▸ **Exercise prompt**
Scan the entries below. Report each line where the string "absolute" occurs.

▸ **Collection entries**
+ + + + +

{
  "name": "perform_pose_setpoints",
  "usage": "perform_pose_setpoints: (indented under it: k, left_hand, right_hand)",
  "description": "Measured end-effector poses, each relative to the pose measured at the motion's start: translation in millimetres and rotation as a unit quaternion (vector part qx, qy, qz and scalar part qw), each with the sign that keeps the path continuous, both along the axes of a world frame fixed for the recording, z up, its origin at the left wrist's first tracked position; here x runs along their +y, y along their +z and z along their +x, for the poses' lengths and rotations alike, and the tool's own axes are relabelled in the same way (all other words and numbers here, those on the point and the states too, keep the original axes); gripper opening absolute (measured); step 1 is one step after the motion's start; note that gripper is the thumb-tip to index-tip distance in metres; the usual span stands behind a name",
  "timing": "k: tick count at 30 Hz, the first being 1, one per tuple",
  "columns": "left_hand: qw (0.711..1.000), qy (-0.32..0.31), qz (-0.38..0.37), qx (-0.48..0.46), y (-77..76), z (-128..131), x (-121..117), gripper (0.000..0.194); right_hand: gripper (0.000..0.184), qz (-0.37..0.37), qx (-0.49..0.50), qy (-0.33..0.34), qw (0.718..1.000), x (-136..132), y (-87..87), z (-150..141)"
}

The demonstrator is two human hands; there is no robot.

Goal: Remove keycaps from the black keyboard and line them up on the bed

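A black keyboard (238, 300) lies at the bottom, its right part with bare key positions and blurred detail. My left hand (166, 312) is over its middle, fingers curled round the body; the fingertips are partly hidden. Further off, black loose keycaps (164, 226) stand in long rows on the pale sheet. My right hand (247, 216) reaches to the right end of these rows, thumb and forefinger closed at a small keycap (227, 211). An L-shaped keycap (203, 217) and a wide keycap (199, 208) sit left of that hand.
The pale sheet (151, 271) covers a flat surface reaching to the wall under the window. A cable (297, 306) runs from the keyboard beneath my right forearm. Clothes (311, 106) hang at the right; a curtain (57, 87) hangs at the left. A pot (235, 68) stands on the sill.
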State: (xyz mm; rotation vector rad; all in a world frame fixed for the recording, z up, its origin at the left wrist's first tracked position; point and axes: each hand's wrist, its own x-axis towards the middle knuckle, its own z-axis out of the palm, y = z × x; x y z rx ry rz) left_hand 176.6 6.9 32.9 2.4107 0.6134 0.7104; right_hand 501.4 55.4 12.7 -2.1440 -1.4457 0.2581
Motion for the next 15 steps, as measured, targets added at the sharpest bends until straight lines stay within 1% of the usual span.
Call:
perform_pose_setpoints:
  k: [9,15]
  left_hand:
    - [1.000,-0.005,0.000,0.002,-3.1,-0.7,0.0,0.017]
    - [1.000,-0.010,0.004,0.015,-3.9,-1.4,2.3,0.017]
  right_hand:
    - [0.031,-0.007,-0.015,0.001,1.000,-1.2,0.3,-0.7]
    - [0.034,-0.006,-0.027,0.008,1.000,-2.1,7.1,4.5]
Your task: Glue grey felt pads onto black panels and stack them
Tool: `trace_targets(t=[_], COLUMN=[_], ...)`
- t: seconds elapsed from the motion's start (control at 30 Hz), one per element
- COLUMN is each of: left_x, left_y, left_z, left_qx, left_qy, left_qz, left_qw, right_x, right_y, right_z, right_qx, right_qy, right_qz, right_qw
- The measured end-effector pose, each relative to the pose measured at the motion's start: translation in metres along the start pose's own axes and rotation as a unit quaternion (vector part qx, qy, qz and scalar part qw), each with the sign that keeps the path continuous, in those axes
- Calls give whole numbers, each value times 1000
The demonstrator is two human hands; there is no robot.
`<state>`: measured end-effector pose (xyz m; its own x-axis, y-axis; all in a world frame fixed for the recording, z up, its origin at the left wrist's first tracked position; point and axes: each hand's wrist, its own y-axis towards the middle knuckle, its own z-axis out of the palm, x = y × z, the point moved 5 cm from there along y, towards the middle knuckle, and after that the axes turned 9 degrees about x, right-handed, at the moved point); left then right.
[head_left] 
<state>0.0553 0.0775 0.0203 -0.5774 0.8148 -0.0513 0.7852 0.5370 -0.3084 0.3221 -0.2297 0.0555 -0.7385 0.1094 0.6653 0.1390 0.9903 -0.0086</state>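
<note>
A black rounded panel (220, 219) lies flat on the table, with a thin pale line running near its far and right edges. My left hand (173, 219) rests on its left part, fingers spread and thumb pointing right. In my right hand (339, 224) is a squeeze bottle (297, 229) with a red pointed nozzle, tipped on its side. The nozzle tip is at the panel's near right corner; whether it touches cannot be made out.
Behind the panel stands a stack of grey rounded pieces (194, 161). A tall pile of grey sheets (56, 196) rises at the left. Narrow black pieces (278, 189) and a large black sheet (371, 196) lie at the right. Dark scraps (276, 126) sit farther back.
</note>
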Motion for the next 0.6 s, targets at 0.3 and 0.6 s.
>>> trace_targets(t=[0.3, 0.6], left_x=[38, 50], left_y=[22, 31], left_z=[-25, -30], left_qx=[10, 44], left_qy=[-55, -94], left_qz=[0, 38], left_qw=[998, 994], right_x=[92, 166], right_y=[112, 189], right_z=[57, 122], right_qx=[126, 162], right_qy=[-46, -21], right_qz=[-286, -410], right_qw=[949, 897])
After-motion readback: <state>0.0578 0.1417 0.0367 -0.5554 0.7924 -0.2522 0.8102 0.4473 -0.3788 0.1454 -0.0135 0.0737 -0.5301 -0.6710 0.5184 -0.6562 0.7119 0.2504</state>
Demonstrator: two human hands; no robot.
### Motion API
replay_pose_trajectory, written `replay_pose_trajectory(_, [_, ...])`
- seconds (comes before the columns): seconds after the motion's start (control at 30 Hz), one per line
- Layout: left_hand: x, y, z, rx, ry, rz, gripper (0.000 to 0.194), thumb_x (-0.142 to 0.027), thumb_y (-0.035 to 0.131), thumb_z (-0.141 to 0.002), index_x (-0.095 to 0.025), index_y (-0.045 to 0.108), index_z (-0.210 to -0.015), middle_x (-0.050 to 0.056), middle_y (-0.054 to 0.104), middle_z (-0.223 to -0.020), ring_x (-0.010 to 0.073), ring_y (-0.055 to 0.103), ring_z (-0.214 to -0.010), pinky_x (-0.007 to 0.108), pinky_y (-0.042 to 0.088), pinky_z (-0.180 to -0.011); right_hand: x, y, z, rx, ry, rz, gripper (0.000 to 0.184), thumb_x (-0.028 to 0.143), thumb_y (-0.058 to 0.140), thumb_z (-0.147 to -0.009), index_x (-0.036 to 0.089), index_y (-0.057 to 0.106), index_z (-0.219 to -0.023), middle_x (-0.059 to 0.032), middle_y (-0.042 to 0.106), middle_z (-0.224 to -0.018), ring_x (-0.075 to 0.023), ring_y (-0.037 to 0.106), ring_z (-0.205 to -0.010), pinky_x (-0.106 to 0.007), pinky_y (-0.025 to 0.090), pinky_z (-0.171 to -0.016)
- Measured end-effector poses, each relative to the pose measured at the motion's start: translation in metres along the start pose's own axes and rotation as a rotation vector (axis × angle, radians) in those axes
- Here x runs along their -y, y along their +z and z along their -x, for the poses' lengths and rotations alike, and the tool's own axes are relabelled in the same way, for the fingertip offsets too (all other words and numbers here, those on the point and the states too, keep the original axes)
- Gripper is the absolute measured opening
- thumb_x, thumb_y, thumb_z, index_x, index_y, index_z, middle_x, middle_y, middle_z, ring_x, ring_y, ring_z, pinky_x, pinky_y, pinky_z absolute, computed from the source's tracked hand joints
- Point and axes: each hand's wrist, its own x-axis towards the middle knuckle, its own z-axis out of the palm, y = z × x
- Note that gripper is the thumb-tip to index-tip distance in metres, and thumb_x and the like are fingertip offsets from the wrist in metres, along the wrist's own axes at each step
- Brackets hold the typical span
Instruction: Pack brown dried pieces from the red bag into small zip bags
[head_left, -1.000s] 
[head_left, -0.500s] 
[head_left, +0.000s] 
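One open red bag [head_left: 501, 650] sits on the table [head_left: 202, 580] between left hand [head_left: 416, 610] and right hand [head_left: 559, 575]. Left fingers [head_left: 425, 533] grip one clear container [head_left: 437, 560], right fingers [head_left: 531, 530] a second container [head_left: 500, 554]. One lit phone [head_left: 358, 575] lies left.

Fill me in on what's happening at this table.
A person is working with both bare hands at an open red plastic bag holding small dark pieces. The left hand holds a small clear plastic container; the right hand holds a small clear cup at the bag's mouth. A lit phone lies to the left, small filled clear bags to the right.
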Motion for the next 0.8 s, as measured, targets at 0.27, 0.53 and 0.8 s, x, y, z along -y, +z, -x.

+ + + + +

▸ **Worked solution**
  "description": "Measured end-effector poses, each relative to the pose measured at the motion's start: translation in millimetres and rotation as a unit quaternion (vector part qx, qy, qz and scalar part qw), each with the sign that keeps the path continuous, both along the axes of a world frame fixed for the recording, z up, its origin at the left wrist's first tracked position; here x runs along their +y, y along their +z and z along their +x, for the poses' lengths and rotations alike, and the tool's own axes are relabelled in the same way (all other words and numbers here, those on the point and the states too, keep the original axes); gripper opening absolute (measured); step 1 is one step after the motion's start; note that gripper is the thumb-tip to index-tip distance in metres; the usual span stands behind a name",
- Gripper is the absolute measured opening
- thumb_x, thumb_y, thumb_z, index_x, index_y, index_z, middle_x, middle_y, middle_z, ring_x, ring_y, ring_z, pinky_x, pinky_y, pinky_z absolute, computed from the source's tracked hand joints

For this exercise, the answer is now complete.